La Nato, in una nota, «condanna questi attacchi non provocati» ma soprattutto si dice «pronta a reagire».

Una condanna ferma dell'attacco è arrivata dalla presidente del Consiglio Giorgia Meloni: «Quanto sta accadendo è assolutamente inaccettabile e irresponsabile. «Non tollereremo ulteriori attacchi», ha affermato. «È fondamentale evitare ulteriori azioni unilaterali da parte delle autorità kosovare e che tutte le parti in causa facciano immediatamente un passo indietro contribuendo all'allentamento delle tensioni. L'impegno del Governo italiano - ha concluso - per la pace e per la stabilità dei Balcani occidentali è massimo e continueremo a lavorare con i nostri alleati».

Il ministro degli Esteri Antonio Tajani ha scritto in un tweet: «Voglio esprimere solidarietà ai militari della missione KFOR rimasti feriti in Kosovo durante gli scontri tra manifestanti serbi e polizia kosovara», ha precisato. «I militari italiani continuano ad impegnarsi per la pace», ha sottolineato. Solidarietà anche dal ministro della Difesa Guido Crosetto, che in un tweet augura ai militari «pronta guarigione».

Al primo turno del Roland Garros, dove aveva appena battuto l’americano Alexander Kovacevic, il campione serbo di tennis Novak Djokovic ha detto la sua: sul vetro di una telecamera che lo inquadrava ha scritto «Il Kosovo è il cuore della Serbia. Stop alla violenza!»
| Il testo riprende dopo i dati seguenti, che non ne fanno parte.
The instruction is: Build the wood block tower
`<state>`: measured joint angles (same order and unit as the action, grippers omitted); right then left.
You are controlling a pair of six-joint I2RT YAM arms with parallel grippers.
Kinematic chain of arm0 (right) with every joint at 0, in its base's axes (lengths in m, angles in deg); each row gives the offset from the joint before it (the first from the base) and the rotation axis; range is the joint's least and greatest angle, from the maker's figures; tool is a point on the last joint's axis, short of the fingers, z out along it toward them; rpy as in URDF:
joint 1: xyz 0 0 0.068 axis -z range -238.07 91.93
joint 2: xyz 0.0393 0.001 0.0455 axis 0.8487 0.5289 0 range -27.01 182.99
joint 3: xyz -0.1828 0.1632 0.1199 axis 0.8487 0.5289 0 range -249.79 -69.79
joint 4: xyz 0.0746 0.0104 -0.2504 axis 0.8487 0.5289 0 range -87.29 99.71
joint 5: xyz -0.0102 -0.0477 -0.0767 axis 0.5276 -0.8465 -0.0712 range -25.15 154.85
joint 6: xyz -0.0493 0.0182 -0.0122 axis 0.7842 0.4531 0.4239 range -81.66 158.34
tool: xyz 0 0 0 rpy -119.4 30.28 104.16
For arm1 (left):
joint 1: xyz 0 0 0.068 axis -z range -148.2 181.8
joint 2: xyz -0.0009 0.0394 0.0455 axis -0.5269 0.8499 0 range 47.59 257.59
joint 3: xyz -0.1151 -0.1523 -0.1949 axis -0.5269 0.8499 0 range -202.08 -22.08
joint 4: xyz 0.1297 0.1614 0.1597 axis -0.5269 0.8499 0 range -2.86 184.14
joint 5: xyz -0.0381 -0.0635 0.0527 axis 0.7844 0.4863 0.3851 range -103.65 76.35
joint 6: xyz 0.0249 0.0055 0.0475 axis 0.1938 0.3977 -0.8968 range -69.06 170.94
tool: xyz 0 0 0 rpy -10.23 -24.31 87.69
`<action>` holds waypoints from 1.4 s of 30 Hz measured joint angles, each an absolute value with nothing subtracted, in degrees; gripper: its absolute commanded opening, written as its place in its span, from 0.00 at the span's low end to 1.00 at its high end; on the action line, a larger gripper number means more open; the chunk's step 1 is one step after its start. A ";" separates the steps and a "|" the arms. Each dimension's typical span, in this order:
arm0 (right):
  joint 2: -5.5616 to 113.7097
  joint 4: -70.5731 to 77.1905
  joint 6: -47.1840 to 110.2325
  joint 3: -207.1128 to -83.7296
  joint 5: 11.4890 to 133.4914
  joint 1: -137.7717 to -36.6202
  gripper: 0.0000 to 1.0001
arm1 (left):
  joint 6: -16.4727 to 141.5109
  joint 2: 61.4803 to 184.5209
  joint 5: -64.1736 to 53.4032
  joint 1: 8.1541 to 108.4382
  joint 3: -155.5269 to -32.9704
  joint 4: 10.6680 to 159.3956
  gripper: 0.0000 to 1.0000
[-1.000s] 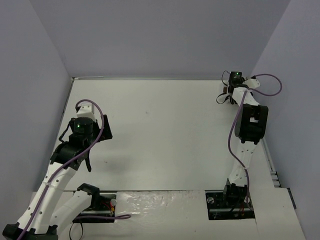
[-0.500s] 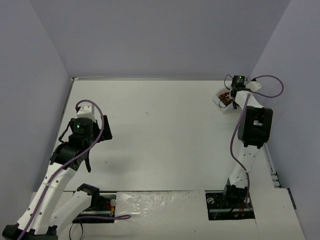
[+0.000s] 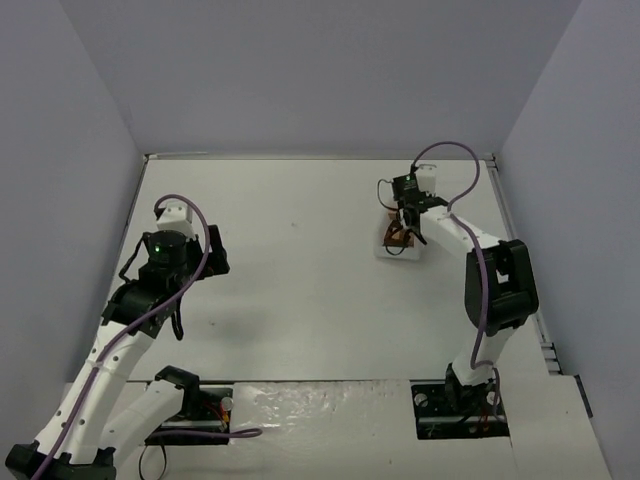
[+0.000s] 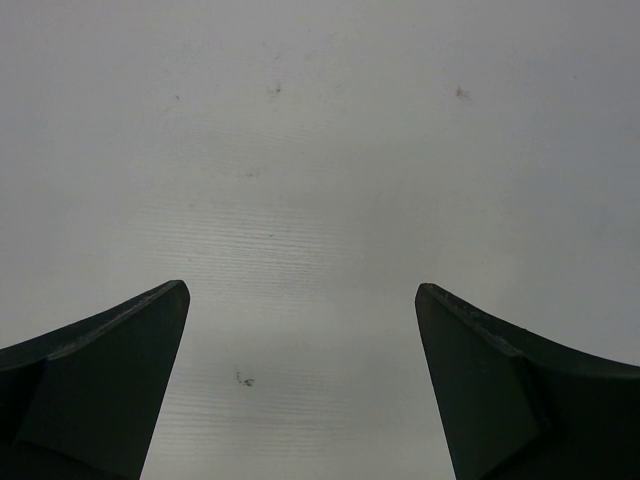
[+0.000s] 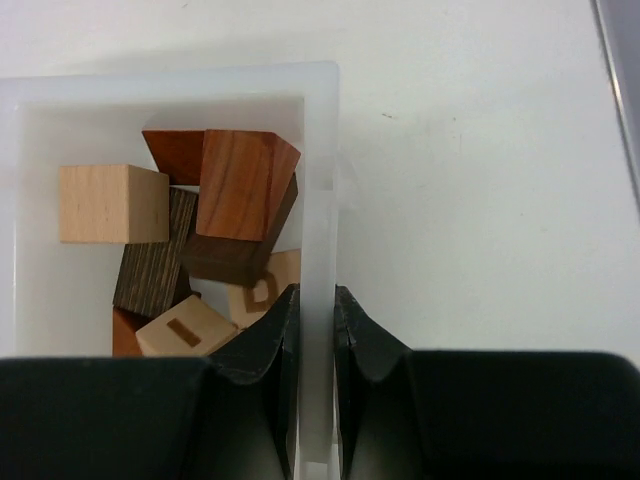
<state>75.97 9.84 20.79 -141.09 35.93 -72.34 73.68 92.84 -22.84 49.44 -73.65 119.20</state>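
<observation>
Several wood blocks lie jumbled in a white plastic tray (image 5: 318,120): a pale cube (image 5: 110,203), a reddish-brown wedge (image 5: 240,185), a dark striped block (image 5: 150,265) and a pale cube with a printed mark (image 5: 185,328). My right gripper (image 5: 317,292) is shut on the tray's right wall, one finger inside and one outside. From above, the tray (image 3: 385,247) sits right of centre under the right gripper (image 3: 405,228). My left gripper (image 4: 300,300) hangs open over bare table at the left (image 3: 190,268). No tower is in view.
The white table (image 3: 300,280) is bounded by grey walls at the left, back and right. A metal rail (image 5: 622,90) runs along the table's right edge. Both arm bases stand at the near edge.
The right gripper closed on the tray wall at the far right corner and dragged the tray leftward and nearer. The left arm has barely moved.
</observation>
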 measured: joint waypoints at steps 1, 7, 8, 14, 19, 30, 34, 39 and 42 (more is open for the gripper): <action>75.35 9.78 22.37 -140.20 35.25 -74.31 0.00 | 73.99 93.15 -22.49 49.47 -73.56 118.77 0.96; 74.31 9.14 32.46 -138.33 24.94 -87.02 0.00 | 75.66 95.42 -20.83 49.94 -70.32 115.22 0.96; 74.31 9.06 33.96 -138.17 23.03 -89.29 0.00 | 75.93 95.71 -20.69 50.03 -69.63 114.85 0.96; 76.48 8.89 43.02 -137.93 10.51 -102.51 0.00 | 78.44 95.83 -20.36 50.21 -64.85 111.96 0.92; 79.92 8.36 48.28 -137.93 1.83 -108.60 0.00 | 81.50 94.67 -20.67 50.21 -60.58 110.77 0.92; 87.53 8.19 53.45 -137.41 -9.66 -116.90 0.00 | 87.24 91.22 -23.04 50.21 -58.81 112.91 0.93; 87.53 8.30 53.57 -136.77 -10.85 -117.00 0.00 | 87.66 89.63 -23.99 50.21 -58.81 114.40 0.93; 87.53 8.19 53.75 -136.62 -11.41 -116.70 0.00 | 86.88 88.37 -25.64 50.21 -59.03 116.57 0.93; 87.53 8.15 54.05 -136.22 -11.86 -116.31 0.00 | 85.35 87.82 -26.66 50.21 -59.80 118.03 0.93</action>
<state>87.53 8.15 54.05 -136.22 -11.86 -116.31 85.35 87.82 -26.66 50.21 -59.80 118.03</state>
Gli scontri di lunedì a Zvecan

La polizia del Kosovo ha disperso con gas lacrimogeni i manifestanti serbi che chiedevano il ritiro dal nord del Kosovo dove si è appena insediata la maggioranza dei sindaci albanesi eletti alle recenti comunali. I sindaci contestati sono quattro: Izmir Zeqiri, eletto a Zubin Potok, e Ilir Peci a Zvecan sono del partito Democratico, all’opposizione in Kosovo. Lulzim Hetemi, sindaco di Leposavic, e Erden Atiq, eletto a Mitrovica Nord, sono del partito di governo.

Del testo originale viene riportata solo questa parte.